1 Document Description

This document is an introduction and analysis document of naive Bayesian algorithm, and it is explained in detail with application examples.

In fact, the concept of naive Bayesian and the process has been written rotten, the reason to write these is convenient to do a collation, record memo. And the example part is described in detail, the example on the network is relatively simple, there is no process.

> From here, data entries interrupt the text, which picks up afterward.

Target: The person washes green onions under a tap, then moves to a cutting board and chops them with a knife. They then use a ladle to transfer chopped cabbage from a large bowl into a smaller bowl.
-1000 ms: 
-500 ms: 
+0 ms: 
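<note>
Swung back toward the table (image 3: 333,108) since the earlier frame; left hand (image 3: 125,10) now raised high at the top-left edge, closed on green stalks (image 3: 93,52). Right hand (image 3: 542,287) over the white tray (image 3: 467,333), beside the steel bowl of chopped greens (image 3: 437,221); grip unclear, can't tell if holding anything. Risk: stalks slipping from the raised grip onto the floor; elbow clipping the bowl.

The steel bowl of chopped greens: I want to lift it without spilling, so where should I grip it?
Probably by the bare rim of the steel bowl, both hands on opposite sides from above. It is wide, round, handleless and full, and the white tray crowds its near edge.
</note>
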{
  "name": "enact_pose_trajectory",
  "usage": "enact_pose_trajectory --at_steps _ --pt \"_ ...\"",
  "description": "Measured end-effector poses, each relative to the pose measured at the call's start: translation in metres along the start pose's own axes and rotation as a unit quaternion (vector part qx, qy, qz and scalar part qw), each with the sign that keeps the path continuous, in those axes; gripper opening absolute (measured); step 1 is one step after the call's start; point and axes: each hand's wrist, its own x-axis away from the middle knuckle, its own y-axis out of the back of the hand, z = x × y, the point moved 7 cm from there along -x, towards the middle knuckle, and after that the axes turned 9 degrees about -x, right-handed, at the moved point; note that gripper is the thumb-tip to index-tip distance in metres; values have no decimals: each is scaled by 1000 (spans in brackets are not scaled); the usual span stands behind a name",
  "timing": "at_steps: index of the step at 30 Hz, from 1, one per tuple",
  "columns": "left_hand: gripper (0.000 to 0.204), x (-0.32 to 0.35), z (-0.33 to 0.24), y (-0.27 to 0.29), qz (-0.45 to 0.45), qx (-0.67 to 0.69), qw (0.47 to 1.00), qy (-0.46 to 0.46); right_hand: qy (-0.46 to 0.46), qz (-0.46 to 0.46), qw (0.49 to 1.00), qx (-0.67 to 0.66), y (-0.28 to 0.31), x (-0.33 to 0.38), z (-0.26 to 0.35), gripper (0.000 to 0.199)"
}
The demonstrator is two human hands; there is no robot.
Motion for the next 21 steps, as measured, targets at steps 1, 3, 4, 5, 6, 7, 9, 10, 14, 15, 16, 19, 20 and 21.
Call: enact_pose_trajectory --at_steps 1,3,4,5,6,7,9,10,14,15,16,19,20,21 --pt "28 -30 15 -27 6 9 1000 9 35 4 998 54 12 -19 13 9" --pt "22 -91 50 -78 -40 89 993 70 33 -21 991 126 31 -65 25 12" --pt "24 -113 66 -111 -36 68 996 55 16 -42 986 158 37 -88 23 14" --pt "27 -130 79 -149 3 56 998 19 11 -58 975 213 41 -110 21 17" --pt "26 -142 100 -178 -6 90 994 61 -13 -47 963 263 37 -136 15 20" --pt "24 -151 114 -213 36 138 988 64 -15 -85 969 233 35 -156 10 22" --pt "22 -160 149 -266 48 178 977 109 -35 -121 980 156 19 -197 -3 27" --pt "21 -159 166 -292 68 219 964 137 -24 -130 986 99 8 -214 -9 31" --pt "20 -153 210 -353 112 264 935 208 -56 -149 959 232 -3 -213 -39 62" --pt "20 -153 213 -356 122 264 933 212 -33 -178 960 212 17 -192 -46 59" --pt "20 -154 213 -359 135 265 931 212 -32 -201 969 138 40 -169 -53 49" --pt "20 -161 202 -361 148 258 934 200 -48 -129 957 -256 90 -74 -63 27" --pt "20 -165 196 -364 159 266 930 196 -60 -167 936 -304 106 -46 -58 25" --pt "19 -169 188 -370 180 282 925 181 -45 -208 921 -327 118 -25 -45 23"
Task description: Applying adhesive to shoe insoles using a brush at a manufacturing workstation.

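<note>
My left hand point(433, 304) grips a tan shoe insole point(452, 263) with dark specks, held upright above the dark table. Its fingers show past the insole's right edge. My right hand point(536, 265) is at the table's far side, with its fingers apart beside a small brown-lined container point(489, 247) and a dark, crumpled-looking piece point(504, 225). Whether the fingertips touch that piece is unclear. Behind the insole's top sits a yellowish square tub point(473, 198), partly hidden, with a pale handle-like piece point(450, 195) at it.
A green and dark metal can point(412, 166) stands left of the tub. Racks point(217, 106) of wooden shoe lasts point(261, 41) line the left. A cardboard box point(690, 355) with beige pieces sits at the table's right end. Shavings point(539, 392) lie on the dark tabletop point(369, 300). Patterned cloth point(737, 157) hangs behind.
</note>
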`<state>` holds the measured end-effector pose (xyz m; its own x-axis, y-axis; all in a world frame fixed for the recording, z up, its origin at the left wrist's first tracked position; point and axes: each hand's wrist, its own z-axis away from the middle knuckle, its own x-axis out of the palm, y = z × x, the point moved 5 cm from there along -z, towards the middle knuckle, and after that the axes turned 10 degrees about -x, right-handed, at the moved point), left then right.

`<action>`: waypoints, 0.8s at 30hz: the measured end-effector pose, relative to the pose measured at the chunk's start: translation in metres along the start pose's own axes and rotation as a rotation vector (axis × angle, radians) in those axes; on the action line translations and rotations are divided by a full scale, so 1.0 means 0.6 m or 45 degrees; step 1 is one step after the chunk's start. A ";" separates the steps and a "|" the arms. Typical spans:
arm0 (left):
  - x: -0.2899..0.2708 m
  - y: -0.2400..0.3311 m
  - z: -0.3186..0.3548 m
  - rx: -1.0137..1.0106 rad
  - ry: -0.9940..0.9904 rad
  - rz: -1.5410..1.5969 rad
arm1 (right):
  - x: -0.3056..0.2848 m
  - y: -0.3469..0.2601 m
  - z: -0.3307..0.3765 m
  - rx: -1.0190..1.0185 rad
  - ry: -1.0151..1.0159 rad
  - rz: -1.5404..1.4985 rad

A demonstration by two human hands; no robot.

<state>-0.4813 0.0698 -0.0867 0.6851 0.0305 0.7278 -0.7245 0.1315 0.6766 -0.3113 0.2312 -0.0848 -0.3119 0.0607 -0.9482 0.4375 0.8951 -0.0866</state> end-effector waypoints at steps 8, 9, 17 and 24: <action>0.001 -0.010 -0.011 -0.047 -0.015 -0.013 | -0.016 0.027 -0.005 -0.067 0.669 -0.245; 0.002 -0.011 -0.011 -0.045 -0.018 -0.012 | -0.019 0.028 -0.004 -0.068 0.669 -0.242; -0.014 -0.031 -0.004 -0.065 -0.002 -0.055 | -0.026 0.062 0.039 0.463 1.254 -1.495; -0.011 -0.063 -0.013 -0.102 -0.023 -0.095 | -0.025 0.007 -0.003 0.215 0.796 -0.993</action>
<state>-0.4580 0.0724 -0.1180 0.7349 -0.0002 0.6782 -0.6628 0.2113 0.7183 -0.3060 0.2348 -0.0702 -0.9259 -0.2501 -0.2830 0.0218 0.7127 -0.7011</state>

As for the last part, it is an extension of naive Bayesian, of course, it simply describes the process, which involves the Chinese word segmentation and TFIDF algorithm, there is time to fill in the concrete.

2 Algorithm Introduction

2.1 Bayesian theorem

(1) problem extension: know a conditional probability, how to know the probability of two events after exchange. That is, in the known P (a| B) In the case of how to obtain P (b| A);

(2) Conditional probabilities: P (a| b) indicates that event B has occurred, the probability that event a occurs, is called Event B occurred under event a conditional probability;

(3) Basic Solution formula: P (a| b) =p (AB)/p (b)//ab the probability that the simultaneous occurrence of probability is in B;

(4) Bayesian theorem: P (b| A) =p (a| b) *p (b)/P (A);

2.2 naive Bayesian algorithm

2.2.1 Naïve Bayesian thought basis

For the given items to be classified, the probability of the occurrence of each category under the condition of this item is solved, which is the most important, which category is considered to be classified;

So naive Bayesian classifier in fact the fundamental idea is to classify probability and conditional probability, calculate the classification of the posterior probability, and then compare, the largest is that the item belongs to the category.

2.2.2 Naive Bayesian classification process

(1) Set X={a1, a2,..., am} is a category to be classified, and each A is a characteristic attribute of x.

(2) There are categories set C={y1,y2,..., yn}.

(3) Calculate P (y1|x), P (y2|x),..., P (yn|x). These are post-mortem probabilities.

(4) if P (yk|x) =max{P (y1|x), P (y2|x),..., P (yn|x)}, then x belongs to YK.

key points, calculating conditional probabilities ( as in the third step ) :

1) Find a collection of known categories of items to be categorized, which is called the training sample set.

2) The conditional probability estimates of each characteristic attribute in various categories are obtained by statistic:

P (a1|y1), P (a2|y1),..., P (am|y1); P (a1|y2), P (a2|y2),..., P (am|y2); P (A1|yn), P (A2|yn),..., p (Am|yn)

It is necessary to calculate the posteriori probability by conditional probability and classification probability

3) If each characteristic attribute is conditionally independent, then the Bayesian theorem is deduced as follows:

P (yi|x) = P (x|yi) p (Yi)/p (x)//actual calculation P (x|yi) p (Yi), because P (x) are the same

4) because the denominator is constant for all categories, as long as we maximize the numerator. And because each characteristic attribute is conditionally independent, there are:

P (x|yi) p (yi) = P (a1|yi) | P (A2|yi) ...     P (am|yi) p (yi) = P (yi) ∏p (aj|yi); To calculate the product by conditional probability

2.2.3 Naive Bayesian implementation process

As you can see, the entire naive Bayesian classification is divided into three stages:

First Stage -- preparatory work phase:

The task of this stage is to make the necessary preparation for naive Bayesian classification, the main work is to determine the characteristic attributes according to the specific situation, and to classify each characteristic attribute appropriately, and then categorize the part to be classified by manual, and form a training sample set. The input for this stage is all data to be classified, and the output is the feature attribute and training sample.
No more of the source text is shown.